*Required work*: Pictures excluded, output the lines of the data below between the one holding "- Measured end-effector" and the one holding "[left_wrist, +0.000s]", inclusive, exactly as they stand.

*Input material*:
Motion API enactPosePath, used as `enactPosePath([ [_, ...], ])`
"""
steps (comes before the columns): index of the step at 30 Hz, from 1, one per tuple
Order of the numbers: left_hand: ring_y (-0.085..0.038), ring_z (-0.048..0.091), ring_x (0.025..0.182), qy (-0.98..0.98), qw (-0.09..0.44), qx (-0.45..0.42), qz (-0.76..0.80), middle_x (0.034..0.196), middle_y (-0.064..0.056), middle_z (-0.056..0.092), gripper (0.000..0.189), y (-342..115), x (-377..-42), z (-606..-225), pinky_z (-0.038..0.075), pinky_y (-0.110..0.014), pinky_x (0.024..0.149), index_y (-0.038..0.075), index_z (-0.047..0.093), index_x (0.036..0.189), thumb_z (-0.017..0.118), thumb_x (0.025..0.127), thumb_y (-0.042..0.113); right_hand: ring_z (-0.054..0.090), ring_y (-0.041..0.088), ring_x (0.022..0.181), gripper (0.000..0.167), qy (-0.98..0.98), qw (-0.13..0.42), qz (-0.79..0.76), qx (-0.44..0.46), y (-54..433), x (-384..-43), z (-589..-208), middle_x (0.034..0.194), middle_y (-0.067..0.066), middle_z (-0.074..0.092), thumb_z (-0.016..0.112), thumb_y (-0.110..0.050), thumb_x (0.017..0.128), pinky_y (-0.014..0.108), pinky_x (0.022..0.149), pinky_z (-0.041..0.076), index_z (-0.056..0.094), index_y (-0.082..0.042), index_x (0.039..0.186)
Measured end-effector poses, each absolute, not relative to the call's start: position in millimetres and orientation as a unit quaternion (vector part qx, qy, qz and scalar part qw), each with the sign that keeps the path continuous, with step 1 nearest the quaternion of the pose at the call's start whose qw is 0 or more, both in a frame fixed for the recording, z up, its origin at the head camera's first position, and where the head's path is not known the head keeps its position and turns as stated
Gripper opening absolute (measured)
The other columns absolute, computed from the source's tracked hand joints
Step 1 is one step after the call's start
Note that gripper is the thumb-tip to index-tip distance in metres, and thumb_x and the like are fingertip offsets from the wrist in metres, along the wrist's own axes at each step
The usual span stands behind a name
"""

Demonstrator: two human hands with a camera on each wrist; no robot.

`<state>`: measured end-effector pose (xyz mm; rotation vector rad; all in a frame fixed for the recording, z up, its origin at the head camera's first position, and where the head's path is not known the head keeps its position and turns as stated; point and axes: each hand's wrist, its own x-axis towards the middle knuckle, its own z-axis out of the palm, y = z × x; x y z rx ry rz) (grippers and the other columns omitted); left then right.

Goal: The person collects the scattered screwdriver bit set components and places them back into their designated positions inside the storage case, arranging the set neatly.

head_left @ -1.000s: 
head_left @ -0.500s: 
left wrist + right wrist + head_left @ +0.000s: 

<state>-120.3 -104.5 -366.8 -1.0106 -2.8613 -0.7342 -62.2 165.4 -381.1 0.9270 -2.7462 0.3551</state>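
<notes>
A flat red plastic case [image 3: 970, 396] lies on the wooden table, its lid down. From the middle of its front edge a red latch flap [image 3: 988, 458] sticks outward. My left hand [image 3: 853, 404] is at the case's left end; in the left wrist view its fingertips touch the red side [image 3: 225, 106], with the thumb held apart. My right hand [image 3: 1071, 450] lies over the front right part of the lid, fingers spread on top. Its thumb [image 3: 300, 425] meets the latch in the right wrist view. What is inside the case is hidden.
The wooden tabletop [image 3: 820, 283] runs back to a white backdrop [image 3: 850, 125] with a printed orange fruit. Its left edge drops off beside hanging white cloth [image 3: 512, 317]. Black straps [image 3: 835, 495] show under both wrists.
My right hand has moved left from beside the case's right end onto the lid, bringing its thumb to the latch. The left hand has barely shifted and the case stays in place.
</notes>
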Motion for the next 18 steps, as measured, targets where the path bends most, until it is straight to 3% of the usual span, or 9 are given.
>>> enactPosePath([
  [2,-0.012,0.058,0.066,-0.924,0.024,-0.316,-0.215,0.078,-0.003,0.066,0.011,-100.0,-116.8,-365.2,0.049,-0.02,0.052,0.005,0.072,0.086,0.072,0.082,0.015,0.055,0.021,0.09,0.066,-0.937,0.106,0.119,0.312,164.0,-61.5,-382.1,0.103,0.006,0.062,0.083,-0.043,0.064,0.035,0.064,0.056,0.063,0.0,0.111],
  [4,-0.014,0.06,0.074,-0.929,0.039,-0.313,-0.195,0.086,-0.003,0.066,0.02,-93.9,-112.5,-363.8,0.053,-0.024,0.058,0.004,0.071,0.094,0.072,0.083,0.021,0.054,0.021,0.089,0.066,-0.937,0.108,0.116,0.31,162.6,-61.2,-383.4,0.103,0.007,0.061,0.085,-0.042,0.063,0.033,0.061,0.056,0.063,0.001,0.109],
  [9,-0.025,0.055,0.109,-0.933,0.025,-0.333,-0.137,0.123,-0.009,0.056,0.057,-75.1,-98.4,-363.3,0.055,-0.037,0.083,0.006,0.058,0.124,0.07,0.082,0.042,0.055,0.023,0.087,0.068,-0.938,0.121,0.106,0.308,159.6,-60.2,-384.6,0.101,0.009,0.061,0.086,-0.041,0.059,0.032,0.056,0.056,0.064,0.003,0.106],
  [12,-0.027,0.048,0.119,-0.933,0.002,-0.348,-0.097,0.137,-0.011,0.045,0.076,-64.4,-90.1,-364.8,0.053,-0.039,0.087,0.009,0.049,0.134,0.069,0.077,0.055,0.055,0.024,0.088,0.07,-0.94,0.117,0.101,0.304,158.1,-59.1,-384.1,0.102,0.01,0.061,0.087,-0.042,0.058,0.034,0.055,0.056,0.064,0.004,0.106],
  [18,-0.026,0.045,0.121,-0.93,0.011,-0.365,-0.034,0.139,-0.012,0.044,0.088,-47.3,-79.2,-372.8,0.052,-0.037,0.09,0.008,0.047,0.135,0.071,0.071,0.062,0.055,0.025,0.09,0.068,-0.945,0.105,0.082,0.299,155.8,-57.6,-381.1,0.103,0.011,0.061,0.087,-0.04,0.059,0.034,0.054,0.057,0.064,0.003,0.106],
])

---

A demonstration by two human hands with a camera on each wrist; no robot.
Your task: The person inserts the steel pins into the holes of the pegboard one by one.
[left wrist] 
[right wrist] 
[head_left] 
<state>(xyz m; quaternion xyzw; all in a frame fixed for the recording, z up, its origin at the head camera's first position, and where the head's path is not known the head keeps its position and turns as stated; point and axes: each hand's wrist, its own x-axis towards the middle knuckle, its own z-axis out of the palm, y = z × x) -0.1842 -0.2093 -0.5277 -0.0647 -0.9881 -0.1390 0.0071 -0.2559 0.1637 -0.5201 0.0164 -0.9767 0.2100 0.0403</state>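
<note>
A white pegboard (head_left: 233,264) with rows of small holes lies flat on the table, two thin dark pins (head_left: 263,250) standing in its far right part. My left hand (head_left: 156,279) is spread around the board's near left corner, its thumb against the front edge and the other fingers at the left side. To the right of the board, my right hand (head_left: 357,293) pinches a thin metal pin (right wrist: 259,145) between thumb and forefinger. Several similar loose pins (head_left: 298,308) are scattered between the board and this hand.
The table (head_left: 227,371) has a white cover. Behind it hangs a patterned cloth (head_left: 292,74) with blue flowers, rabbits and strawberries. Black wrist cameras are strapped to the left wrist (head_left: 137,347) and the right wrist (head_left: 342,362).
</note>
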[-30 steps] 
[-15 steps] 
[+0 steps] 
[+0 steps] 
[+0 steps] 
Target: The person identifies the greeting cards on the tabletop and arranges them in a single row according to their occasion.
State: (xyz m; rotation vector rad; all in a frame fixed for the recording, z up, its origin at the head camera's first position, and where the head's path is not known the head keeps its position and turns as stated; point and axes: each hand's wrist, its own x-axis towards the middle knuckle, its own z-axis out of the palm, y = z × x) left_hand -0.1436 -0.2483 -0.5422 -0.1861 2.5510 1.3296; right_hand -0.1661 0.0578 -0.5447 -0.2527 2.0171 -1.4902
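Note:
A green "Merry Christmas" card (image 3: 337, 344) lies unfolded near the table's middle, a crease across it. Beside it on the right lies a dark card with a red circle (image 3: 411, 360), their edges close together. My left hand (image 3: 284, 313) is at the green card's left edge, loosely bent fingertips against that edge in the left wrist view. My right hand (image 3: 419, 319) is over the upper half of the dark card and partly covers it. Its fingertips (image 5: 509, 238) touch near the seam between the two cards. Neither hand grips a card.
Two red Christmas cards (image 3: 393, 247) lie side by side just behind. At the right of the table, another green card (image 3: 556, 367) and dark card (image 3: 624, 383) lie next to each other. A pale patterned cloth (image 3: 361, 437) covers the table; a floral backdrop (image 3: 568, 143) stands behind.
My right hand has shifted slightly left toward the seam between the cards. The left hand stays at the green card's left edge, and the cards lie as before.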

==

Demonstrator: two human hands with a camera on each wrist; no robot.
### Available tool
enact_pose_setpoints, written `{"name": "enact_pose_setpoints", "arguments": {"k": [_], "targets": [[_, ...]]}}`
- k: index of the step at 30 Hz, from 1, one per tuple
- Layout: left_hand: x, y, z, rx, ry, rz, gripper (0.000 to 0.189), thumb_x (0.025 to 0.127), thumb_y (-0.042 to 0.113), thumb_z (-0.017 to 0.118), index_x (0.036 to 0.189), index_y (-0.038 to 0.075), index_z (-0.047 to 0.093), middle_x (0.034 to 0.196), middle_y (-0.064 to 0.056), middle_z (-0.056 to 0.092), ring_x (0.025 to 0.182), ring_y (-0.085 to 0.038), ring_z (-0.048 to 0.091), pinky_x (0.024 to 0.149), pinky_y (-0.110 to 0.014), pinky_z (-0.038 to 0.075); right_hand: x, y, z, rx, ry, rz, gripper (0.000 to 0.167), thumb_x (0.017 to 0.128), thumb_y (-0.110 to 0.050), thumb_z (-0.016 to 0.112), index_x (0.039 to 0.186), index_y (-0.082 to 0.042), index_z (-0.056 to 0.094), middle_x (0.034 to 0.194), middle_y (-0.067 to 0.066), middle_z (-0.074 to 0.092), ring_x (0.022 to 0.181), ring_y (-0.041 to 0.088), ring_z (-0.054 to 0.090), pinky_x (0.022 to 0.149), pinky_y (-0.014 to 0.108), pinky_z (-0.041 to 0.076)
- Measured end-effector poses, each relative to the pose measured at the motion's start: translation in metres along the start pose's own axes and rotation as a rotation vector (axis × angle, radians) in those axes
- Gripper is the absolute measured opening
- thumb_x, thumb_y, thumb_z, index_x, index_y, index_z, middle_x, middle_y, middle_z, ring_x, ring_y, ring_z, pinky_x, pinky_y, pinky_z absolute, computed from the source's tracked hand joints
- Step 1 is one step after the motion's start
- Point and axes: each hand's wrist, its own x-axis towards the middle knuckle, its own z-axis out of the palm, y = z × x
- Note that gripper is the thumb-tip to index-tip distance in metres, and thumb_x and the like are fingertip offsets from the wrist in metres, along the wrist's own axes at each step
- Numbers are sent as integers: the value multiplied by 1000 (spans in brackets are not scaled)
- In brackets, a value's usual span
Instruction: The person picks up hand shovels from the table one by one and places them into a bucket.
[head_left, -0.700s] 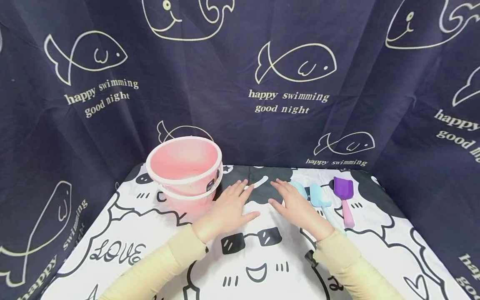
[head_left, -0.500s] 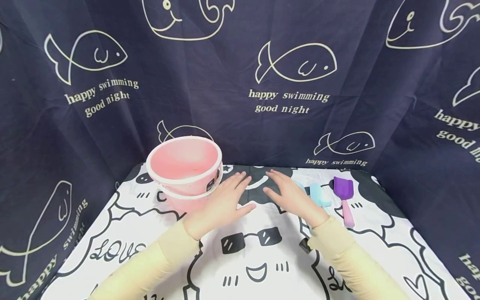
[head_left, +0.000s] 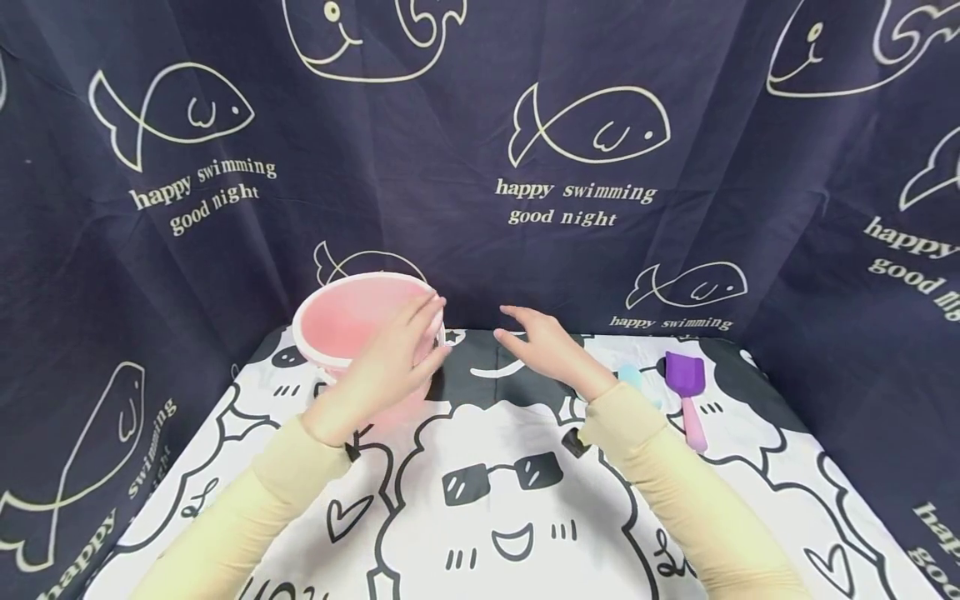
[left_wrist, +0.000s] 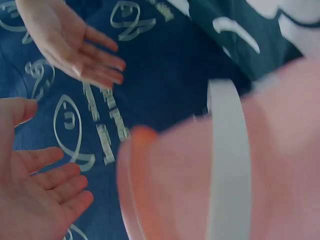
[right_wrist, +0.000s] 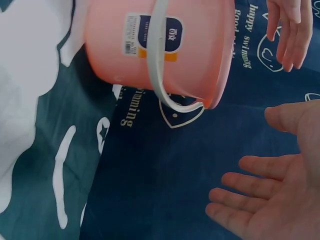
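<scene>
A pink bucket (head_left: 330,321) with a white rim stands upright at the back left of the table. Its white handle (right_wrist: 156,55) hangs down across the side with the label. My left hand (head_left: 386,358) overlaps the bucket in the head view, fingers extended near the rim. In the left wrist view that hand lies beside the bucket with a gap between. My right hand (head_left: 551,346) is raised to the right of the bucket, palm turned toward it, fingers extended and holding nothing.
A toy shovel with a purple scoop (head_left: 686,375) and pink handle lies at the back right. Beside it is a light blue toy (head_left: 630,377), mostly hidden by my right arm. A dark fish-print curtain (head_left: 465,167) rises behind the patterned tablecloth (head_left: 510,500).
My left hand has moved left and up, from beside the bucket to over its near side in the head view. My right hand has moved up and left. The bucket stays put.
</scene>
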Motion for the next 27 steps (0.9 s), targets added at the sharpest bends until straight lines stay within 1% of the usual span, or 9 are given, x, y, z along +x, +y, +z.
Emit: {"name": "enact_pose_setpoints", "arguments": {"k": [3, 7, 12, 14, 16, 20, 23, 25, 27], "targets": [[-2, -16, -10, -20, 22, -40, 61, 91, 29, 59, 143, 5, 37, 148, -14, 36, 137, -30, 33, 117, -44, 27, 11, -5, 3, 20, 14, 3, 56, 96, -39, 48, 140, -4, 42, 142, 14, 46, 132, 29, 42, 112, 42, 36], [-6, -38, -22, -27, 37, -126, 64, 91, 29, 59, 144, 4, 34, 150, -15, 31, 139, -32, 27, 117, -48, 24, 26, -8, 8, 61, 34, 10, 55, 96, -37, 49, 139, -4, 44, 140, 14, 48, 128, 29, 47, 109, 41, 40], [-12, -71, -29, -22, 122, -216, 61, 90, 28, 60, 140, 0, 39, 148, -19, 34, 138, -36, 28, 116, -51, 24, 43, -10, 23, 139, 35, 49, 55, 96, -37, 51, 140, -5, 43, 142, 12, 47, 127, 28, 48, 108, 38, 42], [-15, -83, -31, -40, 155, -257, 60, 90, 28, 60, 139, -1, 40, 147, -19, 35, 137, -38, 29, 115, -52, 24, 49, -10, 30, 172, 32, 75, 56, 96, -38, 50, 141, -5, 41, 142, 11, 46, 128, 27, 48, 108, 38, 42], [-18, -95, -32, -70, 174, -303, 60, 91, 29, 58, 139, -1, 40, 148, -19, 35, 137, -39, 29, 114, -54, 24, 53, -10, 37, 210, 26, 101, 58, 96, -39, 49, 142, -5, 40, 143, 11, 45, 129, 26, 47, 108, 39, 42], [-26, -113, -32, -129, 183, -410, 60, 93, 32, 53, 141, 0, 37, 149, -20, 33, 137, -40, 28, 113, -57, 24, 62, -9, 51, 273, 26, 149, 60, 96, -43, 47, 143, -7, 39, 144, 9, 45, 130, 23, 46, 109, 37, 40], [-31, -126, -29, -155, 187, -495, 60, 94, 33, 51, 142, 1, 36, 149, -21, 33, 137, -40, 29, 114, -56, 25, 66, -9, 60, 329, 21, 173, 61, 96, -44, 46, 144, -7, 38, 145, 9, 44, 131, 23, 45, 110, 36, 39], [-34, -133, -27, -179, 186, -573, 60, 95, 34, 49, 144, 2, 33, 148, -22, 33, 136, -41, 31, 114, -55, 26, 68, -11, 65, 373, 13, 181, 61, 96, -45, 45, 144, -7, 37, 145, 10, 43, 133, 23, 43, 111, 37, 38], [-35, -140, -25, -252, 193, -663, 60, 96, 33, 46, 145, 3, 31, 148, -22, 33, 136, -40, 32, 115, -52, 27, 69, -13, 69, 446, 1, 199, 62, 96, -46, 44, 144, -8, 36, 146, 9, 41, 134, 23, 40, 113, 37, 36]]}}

*Answer for the task*:
- Measured end-effector poses, each relative to the pose measured at the motion's start: translation in metres along the start pose's own axes and rotation as a rotation vector (axis × angle, radians) in those axes
- Gripper is the absolute measured opening
- thumb_x, thumb_y, thumb_z, index_x, index_y, index_z, middle_x, middle_y, middle_z, ring_x, ring_y, ring_z, pinky_x, pinky_y, pinky_z absolute, computed from the source's tracked hand joints
- Step 1 is one step after the motion's start
- Point and axes: each hand's wrist, its own x-axis towards the middle knuckle, its own z-axis out of the palm, y = z × x
- Note that gripper is the thumb-tip to index-tip distance in metres, and thumb_x and the like are fingertip offsets from the wrist in metres, along the wrist's own axes at each step
- Numbers are sent as integers: the value multiplied by 1000 (spans in brackets are not scaled)
- In brackets, a value's usual span
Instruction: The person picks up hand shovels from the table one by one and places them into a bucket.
[head_left, -0.700s] 
[head_left, -0.500s] 
[head_left, +0.000s] 
[left_wrist, +0.000s] 

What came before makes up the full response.